I’m sorry I didn’t make that clear. I know my way around coding. Lambda functions are not limited to Xtend, I am using a few in my setup and I saw your “Design Patterns” thread. A powerful scripting language sure gives you the possibilities to do everything. Still, with simple intentions in mind, every developer is thankful to have existing higher level core elements or libs to solve a problem for you. I don’t have to tell you that, OpenHAB’s pure existence is based on that idea.

You got the paragraph about the “Timer Item” wrong (I thought you were talking about a TimerType item data type) but that doesn’t really make a difference now. I wanted to discuss an alternative additional way to use Timers in a maybe less powerful but more user friendly way. Some may see it as a privilege to be able to handle OpenHAB but please take into consideration that not everyone is able to understand or does have the time to debug a complex algorithm. I built what I was talking about in the thread on Saturday and it’s doing its job just fine. However with all testing, fine tuning, makeup and debugging, it came up to around 2h of work. That’s too much for a rather simple task like that. The other day I saw a thread in a German forum from a firefighter with basic computer skills. He was asking if OH is something he should look into and one of the first responses was something along the line “yes it’s great but needs a lot of time and trial&error”. I don’t think that’s the vision here and Kai Kreuzer said something regarding this in one of his last talks.

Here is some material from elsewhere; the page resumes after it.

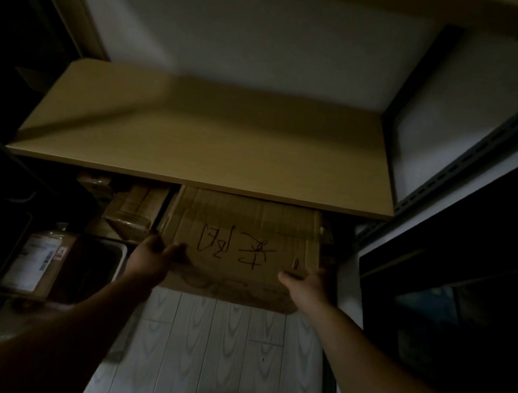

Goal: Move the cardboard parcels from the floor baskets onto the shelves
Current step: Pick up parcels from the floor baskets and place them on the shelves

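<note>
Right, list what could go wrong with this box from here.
1. The box sits close under the shelf board; its top could catch on the board's front edge.
2. The left hand and right hand grip only its near corners, so it might slip or tip towards the floor.
3. Parcels lie close on its left; pushing it in may shove them.
</note>
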The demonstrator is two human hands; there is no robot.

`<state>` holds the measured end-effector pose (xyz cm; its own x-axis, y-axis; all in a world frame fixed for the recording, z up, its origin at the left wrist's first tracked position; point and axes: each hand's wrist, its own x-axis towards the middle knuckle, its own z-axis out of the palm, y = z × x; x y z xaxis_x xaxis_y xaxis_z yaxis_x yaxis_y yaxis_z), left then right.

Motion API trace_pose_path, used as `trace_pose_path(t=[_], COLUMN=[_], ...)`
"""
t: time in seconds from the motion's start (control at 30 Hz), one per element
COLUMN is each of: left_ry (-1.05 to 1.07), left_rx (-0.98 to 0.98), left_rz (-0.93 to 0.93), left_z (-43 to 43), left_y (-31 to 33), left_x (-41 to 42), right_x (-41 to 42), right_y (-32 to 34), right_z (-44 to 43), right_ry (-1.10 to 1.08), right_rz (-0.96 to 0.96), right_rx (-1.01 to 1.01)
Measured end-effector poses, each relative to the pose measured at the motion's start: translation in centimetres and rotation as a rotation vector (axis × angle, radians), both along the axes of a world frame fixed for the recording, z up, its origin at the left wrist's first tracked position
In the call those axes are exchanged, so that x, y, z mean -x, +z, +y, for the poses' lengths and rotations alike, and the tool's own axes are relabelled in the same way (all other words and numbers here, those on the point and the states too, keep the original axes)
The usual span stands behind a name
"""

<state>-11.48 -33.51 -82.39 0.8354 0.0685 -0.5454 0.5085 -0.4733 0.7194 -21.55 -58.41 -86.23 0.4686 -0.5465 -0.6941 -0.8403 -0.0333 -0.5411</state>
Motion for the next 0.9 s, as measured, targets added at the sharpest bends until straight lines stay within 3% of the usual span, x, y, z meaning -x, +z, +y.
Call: trace_pose_path(t=[0.2,0.43,0.7,0.9], left_ry=[0.027,0.024,-0.066,-0.015], left_rx=[0.072,0.099,0.049,0.192], left_rz=[0.084,0.055,-0.152,-0.326], left_z=[4.2,10.4,20.9,24.4], left_y=[5.4,13.1,27.4,38.9], left_x=[5.4,10.1,12.9,15.1], right_x=[4.9,9.0,13.0,13.8], right_y=[5.4,13.0,26.1,38.0], right_z=[3.5,9.3,20.3,23.8], right_ry=[0.032,0.034,-0.031,-0.058], right_rz=[0.111,0.043,-0.184,-0.371], right_rx=[0.011,0.023,0.075,0.191])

It’s clear that you are not a big fan of the concept and that’s fine, I totally respect and understand that. Your arguments against an implementation as binding make sense. I still think my argument “A Timer should be referenced by OH Items rather than script-side variables/objects” is legit. Maybe the whole problem can be tackled much nicer with OH2 reusable code which I did not look into yet.

I think we can end this discussion here as you made your point. Thanks for your input.